### Supplied records
——————

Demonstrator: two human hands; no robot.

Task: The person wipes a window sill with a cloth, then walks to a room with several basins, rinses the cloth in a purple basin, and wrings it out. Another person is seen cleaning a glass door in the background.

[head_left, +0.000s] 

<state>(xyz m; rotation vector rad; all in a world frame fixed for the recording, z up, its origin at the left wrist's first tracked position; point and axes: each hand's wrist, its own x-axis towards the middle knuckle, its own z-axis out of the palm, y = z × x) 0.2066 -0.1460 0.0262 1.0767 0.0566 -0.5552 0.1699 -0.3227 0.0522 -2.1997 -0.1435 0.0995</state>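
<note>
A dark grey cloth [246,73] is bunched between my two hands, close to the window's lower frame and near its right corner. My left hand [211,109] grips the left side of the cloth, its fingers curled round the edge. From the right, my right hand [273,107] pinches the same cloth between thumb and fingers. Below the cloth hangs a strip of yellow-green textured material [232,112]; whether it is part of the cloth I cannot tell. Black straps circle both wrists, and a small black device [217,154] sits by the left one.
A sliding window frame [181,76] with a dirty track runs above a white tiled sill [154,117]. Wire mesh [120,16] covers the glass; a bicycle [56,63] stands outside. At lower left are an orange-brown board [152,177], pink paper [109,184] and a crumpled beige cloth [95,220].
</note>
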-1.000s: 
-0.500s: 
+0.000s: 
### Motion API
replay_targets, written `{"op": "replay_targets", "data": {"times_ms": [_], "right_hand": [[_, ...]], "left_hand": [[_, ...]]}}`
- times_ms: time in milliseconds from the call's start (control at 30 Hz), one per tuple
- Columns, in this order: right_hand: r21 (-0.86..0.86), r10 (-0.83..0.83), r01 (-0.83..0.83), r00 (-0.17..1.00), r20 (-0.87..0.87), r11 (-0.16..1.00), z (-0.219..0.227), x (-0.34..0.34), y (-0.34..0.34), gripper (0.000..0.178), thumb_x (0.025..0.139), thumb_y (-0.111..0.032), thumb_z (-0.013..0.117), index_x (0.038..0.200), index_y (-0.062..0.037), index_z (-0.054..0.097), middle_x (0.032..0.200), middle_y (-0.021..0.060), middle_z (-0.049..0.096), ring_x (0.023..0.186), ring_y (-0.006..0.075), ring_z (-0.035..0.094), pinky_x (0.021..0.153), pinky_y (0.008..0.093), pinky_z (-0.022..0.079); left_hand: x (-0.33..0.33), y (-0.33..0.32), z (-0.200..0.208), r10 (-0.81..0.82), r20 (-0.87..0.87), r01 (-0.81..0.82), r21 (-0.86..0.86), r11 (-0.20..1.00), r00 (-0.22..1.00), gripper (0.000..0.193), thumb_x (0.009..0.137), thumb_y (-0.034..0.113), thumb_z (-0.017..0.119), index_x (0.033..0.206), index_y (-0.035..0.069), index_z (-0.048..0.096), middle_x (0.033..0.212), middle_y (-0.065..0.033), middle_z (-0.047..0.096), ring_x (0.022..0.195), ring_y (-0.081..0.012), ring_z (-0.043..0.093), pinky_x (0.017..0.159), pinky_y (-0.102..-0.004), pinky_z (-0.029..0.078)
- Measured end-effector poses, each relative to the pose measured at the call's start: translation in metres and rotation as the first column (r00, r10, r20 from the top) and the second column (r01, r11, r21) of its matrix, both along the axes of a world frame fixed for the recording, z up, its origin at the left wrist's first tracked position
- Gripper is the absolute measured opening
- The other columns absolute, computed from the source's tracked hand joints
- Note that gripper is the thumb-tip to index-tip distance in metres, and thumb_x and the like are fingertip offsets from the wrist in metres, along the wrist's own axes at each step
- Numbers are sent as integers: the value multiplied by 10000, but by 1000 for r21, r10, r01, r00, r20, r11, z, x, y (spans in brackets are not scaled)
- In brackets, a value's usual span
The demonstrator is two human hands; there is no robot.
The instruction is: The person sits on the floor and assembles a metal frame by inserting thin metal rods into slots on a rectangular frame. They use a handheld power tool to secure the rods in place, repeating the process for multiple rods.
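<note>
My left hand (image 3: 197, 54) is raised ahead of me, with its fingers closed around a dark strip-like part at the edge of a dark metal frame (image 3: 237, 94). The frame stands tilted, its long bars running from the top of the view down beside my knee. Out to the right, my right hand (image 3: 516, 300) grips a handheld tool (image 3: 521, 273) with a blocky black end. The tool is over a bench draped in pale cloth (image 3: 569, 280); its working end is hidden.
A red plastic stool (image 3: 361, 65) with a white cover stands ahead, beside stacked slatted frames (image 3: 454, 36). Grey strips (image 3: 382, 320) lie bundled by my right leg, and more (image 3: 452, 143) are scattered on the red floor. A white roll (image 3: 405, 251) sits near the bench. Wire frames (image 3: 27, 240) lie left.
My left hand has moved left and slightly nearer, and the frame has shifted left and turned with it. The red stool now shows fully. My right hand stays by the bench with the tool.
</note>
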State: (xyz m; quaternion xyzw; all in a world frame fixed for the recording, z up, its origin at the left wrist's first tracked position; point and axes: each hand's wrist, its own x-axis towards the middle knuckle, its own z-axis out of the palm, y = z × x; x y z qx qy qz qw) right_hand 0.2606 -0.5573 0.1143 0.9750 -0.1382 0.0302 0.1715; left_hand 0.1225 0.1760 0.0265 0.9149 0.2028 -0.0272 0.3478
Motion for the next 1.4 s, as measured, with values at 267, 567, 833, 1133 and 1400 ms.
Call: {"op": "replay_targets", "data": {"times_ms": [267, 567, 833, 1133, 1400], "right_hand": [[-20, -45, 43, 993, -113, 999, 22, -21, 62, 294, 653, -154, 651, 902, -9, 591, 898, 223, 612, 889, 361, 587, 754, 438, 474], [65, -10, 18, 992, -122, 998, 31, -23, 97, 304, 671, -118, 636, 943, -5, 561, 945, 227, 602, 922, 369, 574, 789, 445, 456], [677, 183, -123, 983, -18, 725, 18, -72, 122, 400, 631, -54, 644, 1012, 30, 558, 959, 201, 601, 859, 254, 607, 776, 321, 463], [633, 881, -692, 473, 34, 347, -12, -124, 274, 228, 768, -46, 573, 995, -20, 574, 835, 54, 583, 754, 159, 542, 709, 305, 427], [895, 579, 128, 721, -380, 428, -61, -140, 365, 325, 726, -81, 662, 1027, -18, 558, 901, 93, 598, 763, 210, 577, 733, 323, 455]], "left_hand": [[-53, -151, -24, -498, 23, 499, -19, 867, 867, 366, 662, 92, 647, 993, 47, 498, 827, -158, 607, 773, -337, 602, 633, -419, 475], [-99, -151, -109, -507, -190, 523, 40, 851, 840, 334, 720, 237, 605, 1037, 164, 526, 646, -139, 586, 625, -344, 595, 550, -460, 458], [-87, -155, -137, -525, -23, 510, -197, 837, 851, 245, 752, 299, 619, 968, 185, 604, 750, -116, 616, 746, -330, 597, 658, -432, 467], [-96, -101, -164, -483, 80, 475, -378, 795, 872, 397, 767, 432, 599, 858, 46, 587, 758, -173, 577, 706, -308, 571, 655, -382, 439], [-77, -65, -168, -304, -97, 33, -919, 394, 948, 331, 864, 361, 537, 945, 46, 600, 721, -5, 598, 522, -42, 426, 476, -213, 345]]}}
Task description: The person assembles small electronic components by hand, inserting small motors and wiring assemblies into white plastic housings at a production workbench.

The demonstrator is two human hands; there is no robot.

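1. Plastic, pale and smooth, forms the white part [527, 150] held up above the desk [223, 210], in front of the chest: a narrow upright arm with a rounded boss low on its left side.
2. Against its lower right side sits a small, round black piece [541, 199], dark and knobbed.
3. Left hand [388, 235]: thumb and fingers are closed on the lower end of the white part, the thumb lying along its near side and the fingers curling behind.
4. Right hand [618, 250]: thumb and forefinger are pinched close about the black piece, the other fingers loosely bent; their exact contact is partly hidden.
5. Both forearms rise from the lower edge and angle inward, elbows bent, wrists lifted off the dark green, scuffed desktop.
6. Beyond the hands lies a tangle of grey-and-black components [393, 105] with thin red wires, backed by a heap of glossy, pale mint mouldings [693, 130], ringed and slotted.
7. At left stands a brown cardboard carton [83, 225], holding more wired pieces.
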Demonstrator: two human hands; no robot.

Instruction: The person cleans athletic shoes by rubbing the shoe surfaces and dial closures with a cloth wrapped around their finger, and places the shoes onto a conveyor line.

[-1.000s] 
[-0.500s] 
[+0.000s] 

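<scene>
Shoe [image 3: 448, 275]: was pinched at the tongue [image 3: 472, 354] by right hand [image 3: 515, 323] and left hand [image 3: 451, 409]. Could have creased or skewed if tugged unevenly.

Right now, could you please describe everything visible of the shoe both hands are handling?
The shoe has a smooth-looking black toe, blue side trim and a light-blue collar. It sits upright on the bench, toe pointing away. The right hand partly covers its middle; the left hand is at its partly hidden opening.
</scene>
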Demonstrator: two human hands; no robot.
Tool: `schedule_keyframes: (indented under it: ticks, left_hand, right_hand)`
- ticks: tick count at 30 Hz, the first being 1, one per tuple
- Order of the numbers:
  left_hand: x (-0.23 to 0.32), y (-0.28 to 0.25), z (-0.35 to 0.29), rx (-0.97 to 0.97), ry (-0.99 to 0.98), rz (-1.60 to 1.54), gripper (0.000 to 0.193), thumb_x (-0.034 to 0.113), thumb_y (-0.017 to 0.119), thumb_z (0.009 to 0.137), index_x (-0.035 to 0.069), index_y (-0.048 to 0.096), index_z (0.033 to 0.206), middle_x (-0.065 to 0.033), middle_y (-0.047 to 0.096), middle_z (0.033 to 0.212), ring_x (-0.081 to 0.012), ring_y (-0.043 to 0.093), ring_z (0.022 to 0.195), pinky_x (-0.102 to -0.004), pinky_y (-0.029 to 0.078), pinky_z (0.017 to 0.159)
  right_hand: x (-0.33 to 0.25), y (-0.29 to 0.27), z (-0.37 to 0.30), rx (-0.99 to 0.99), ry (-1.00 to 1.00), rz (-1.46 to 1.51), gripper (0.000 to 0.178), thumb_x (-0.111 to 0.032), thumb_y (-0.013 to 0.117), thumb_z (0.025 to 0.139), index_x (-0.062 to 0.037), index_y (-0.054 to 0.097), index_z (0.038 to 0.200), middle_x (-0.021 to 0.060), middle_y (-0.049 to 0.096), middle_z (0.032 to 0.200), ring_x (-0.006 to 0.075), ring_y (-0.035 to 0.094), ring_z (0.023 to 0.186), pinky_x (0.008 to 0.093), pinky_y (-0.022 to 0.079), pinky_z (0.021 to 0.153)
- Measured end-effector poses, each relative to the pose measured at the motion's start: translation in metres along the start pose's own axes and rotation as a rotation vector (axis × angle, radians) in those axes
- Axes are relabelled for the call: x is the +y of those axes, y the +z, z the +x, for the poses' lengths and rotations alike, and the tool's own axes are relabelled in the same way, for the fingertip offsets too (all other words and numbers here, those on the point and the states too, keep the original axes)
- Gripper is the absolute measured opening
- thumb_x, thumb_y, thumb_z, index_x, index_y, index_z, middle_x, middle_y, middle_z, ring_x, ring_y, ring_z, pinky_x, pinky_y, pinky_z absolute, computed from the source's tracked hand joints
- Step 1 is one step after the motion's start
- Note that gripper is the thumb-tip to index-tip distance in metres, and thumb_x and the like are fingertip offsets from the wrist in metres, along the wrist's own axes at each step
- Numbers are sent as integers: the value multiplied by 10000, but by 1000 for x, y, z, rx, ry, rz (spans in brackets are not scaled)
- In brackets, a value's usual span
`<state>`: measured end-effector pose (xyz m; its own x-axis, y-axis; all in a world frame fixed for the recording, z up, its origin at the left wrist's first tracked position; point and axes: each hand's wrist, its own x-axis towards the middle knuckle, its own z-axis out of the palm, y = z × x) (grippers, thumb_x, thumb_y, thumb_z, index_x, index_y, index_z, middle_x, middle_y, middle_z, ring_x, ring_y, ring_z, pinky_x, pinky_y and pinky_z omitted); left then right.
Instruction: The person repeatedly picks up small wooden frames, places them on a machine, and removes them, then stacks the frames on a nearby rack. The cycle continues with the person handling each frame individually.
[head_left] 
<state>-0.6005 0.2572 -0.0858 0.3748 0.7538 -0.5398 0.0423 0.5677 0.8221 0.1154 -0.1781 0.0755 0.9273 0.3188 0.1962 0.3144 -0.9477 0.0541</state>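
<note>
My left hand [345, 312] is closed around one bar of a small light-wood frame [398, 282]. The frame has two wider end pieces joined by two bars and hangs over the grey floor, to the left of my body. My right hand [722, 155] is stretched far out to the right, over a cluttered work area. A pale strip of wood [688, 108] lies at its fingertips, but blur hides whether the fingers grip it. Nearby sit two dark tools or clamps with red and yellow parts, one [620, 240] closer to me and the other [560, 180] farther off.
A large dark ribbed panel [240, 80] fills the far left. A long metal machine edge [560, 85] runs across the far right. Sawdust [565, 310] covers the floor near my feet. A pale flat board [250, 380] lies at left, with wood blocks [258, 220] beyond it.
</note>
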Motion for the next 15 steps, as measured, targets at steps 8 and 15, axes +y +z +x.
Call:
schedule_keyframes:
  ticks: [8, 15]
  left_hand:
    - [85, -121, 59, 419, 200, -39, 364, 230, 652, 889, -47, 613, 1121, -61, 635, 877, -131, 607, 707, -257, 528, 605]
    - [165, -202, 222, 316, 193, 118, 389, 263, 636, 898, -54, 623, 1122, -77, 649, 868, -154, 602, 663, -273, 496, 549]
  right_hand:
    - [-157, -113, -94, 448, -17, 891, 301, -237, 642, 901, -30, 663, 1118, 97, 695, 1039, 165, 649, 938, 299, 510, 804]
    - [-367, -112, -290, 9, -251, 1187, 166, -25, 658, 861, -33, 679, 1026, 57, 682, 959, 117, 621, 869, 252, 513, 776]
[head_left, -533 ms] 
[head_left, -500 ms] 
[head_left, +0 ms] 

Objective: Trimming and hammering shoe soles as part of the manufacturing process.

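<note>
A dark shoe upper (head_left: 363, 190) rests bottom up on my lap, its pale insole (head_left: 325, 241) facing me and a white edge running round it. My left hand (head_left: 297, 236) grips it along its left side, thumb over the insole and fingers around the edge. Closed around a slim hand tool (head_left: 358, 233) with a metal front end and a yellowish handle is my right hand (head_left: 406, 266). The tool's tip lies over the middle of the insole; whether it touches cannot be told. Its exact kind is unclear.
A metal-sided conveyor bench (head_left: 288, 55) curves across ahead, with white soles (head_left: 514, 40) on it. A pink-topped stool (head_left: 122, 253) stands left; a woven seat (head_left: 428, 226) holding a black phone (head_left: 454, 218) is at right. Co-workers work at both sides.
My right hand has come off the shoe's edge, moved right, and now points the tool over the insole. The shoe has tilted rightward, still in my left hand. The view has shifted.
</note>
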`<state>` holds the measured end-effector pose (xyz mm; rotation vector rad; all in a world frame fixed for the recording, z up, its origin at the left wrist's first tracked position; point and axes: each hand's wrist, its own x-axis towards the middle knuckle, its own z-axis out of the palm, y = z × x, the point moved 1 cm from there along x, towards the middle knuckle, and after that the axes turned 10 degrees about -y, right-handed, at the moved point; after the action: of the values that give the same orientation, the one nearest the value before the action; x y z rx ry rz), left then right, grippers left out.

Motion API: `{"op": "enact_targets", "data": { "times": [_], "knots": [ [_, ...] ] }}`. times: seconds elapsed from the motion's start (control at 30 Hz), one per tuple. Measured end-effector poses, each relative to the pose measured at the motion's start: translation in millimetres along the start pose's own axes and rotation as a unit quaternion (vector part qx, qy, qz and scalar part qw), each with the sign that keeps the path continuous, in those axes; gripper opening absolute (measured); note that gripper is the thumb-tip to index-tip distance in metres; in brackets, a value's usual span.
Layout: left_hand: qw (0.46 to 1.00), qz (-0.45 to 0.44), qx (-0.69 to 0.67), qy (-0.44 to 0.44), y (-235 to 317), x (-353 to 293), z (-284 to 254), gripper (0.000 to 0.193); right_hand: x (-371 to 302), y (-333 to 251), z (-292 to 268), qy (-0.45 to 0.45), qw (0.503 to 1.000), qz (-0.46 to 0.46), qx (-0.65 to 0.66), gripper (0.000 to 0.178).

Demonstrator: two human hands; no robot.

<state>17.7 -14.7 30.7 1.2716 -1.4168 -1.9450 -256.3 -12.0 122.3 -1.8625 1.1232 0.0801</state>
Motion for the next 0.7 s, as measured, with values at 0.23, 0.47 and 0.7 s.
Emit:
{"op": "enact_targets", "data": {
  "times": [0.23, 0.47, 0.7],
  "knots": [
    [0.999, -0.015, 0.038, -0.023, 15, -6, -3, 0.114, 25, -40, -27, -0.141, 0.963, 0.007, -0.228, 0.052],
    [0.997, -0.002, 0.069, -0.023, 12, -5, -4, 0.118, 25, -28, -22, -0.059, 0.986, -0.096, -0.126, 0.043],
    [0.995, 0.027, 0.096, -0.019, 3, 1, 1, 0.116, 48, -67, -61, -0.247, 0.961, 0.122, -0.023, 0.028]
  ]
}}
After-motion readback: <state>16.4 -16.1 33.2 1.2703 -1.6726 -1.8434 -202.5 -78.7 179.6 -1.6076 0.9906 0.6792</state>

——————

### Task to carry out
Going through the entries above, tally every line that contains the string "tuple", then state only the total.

### Answer below
3